GFA FCU in Gardner relied on the work of a pair of summer interns, students from a local community college who studied the credit union's operations and came up with a series of concrete suggestions while they gained some real-world experience.

The project began last spring under the guidance of Michael Greenwood, an experienced business processes and leadership executive who teaches business and economics at Mount Wachusett Community College.

The student interns-one not long out of high school, the other returning to school after a layoff-spent several weeks at the credit union and delivered a 200-page white paper and a PowerPoint presentation.

“We asked the college to do this because we wanted a nonbanking perspective, a nonregulatory perspective, someone with a clean view of what we do and how we could do it better,” said Linda Carmichael, senior vice president of operations, risk and technology at 20,000-member GFA.
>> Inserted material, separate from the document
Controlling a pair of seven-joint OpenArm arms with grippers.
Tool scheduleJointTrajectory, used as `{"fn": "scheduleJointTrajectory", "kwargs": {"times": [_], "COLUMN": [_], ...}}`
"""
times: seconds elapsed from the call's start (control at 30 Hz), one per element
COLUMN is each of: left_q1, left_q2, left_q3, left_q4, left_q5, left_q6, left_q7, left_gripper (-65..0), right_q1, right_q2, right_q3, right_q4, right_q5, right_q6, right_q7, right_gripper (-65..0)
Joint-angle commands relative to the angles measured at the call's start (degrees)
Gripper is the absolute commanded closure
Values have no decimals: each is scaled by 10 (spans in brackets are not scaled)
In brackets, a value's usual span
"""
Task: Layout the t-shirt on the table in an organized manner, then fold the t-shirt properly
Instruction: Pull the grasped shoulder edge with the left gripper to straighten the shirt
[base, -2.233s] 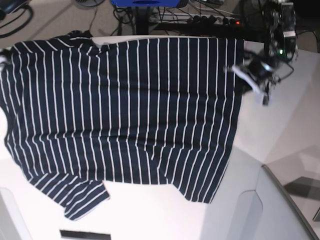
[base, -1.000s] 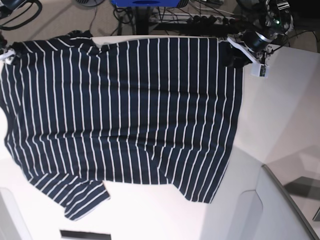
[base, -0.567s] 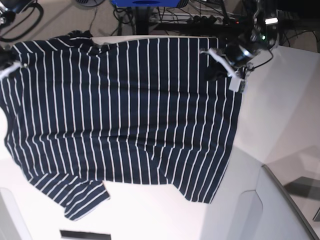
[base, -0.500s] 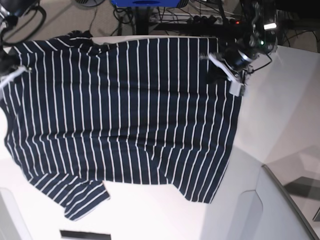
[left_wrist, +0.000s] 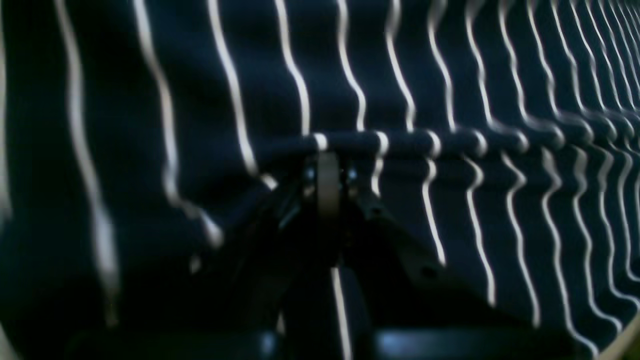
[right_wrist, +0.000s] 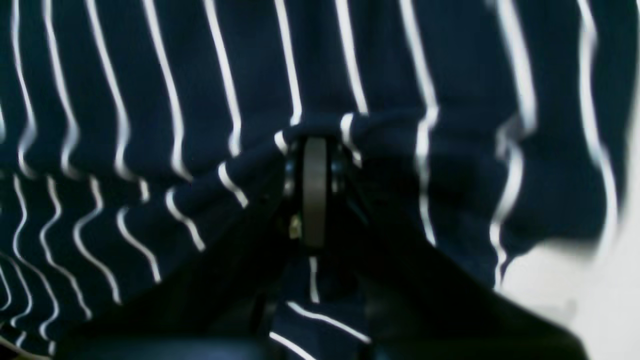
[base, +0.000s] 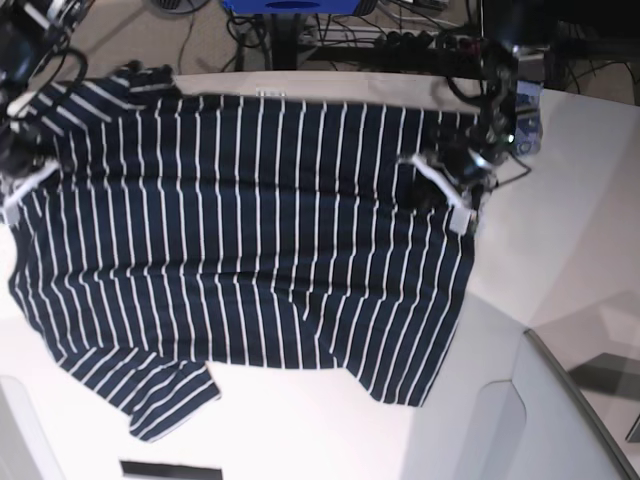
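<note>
The dark navy t-shirt (base: 250, 230) with thin white stripes lies spread over the white table (base: 560, 200). Its far edge is lifted and drawn toward the near side. My left gripper (base: 440, 190) is shut on the shirt's far right corner. In the left wrist view the left gripper (left_wrist: 328, 160) pinches a rolled fold of the t-shirt (left_wrist: 450, 75). My right gripper (base: 20, 175) is at the far left edge. In the right wrist view the right gripper (right_wrist: 315, 150) is shut on a bunched fold of the t-shirt (right_wrist: 150, 100), with bare table (right_wrist: 565, 280) at lower right.
Cables and a power strip (base: 420, 40) lie on the floor beyond the table's far edge, next to a blue object (base: 290, 5). A curved table edge and seam (base: 560, 380) run at lower right. A short sleeve (base: 165, 400) sticks out at the near left.
Both grippers have shut on the shirt's far edge and pulled it toward the near side. The far corners have left the table's back edge and the fabric there has lifted.
</note>
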Motion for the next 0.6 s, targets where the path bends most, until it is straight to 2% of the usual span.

They got answers in buckets, five of them to be exact. The students identified five “value proposition categories”-such as GFA as a “partner” with members and “utility” that provides low-cost services-and then worked to make sure that each suggested change they identified fit into at least one of these buckets, Greenwood said.

“We wanted to achieve outcomes that align with each of those key imperatives and would result in measurable benefits,” Greenwood said.
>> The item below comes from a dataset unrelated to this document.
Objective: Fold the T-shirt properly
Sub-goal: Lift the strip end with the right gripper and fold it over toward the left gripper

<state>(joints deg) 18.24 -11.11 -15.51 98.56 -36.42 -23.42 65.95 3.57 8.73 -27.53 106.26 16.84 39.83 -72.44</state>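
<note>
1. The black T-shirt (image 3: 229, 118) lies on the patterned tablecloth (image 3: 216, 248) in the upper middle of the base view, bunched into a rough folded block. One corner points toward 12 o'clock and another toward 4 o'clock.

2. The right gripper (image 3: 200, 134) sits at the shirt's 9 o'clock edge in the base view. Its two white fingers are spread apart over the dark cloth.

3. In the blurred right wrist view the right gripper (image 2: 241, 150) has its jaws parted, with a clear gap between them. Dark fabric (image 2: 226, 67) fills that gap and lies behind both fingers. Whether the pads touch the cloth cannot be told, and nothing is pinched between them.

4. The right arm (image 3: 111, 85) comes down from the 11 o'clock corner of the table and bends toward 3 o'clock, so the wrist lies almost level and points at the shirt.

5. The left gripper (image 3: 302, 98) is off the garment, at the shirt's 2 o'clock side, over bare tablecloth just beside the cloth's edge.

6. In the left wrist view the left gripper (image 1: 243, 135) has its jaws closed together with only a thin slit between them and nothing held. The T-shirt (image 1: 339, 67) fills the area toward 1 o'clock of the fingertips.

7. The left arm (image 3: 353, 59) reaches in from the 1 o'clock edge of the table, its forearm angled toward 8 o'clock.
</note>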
“Their operations were very typical, wasting time touching a lot of paper, filing a lot of paper. We looked at that and knew before we could eliminate paper use we needed to understand their work process flow,” he said.

So the interns went to work. First came the low-hanging fruit, Greenwood said, such as suggesting a printer on each branch manager's desk so they would not have to leave a member while going to a shared one.

“Linda laughed and called that a no-brainer and went one step further. Since they're moving into more of a paperless environment as part of this, she bought printer scanners for them,” the professor said.

Another change was going to wireless keyboards and mouse setups so the screen could be spun around and members could easily do electronic signatures and look at documents at the staffer's desk.

And yet another was receiving faxes via computer rather than fax machine. Changes to the kind of data and workflows captured on executive dashboards also were suggested.

Altogether, the students identified 55 initiatives to lower costs while adding member value. They calculate the return on investment to be 64% and an internal rate of return of 79%.

GFA also needed input from the vendor side, so Carmichael and her CEO, Tina Sbrega, turned to their core technology provider, COCC in Avon, Conn., for some answers.

Now the credit union is deploying paperless processes in three phases, first with the new account opening process, followed by tellers and then accounting and human resources. Members will only be given paper records if they ask for them. “Their experts shared best practices and workflow that have raised ROI in paperless institutions today. They also introduced us to these clients so we could exchange ideas,” Carmichael said.

Robert Bessel, COCC's director of marketing and public relations, said account opening is a particularly good place to start a paperless drive, because of the efficiencies it brings to a process that touches so many areas-including the core platform and authentication procedures.

“One of the things about document management in general is that it's a real silo buster,” he said. “It touches workflows almost everywhere in the credit union, and when you have a workflow like they did here, it's a perfect marriage of technology and analysis.”